Pendant leur séjour de trois mois à Gaza, les militaires médicaux jordaniens Talal Al-Jalabneh, un chirurgien, Mohamed Ismaïl, un anesthésiste, et Moath Al-Qawaqenah, un pédiatre, ont assisté aux attaques contre les civils gazaouis au cours de la guerre initiée par Israël le 7 octobre 2023, visant à éliminer le Hamas. Ces professionnels de la santé ont l’habitude de traiter des traumatismes graves au sein du centre médical Roi-Hussein à Amman, un grand complexe hospitalier militaire reconnu à travers le pays, fréquenté par des militaires et des civils, en cette matinée de mai. Tous ont eu une expérience préalable en zones de conflit. « Cependant, Gaza d’aujourd’hui ne peut être comparée à d’autres champs de bataille, tels que l’Irak ou l’Afghanistan. Ce qui se passe à Gaza est sans précédent », estime le lieutenant-colonel Talal Al-Jalabneh, en exhibant des clichés épouvantables de blessés dans un bureau du centre médical, avec l’approbation de ses collègues.

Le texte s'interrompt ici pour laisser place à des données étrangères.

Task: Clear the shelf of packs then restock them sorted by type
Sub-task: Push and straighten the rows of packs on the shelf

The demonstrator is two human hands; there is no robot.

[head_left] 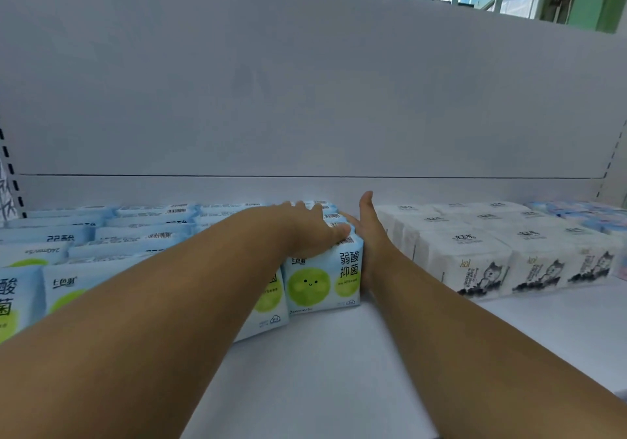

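Both bare forearms are stretched forward and converge toward the middle. The left hand (307,231) is laid palm down, fingers spread and almost straight, the fingertips bent slightly over an edge. The right hand (369,235) is held on its edge, palm turned leftward, fingers straight and together, pointing away. The two hands are nearly touching.

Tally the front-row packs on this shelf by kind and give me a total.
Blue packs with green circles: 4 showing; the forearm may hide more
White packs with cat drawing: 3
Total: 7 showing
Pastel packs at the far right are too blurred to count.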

Ils ont travaillé dans deux hôpitaux, dirigés par l’armée jordanienne à l’intérieur de l’enclave palestinienne, dont un hôpital de terrain établi à Khan Younès, dans le sud, depuis le début du conflit. Ces structures médicales fonctionnent en toute discrétion et ont accueilli des dizaines de milliers de blessés ou de malades depuis octobre 2023.

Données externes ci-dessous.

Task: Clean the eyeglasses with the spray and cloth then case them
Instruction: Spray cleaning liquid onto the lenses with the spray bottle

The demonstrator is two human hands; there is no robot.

Les professionnels de santé, ayant échangé leur équipement médical contre des uniformes lors de leur entrevue avec Le Monde, décrivent l’horreur qu’ils ont vécue à Gaza : ils ont été témoins de blessures graves, d’enfants malnutris et de familles anéanties. « Au début de notre déploiement [en décembre 2023], lorsque nous nous occupions d’un enfant, je lui demandais : “Est-ce ton père à côté de toi ?” J’ai cessé de poser cette question, car trop d’enfants me répondaient : “Mon père est mort” », témoigne le Dr Al-Jalabneh, avant d’ajouter : « Si vous étiez à notre place, vous souhaiteriez que cette guerre prenne fin le plus tôt possible. »
Attaques incessantes
« En nous rendant à Gaza, nous nous attendions à soigner un grand nombre de patients, mais pas à cette échelle », souligne le lieutenant-colonel Mohamed Ismaïl. Nous avons dû ajouter des lits par terre à certaines occasions. Alors que ces deux officiers étaient en poste à Khan Younès, la ville est devenue un « point de tension », en raison de la campagne militaire israélienne pendant l’hiver. Après la première semaine sur place, les attaques sont devenues ininterrompues, « tout autour » d’eux. L’hôpital de campagne a été touché à deux reprises : une première fois en novembre 2023 – du personnel médical a été blessé et évacué – puis à nouveau en janvier.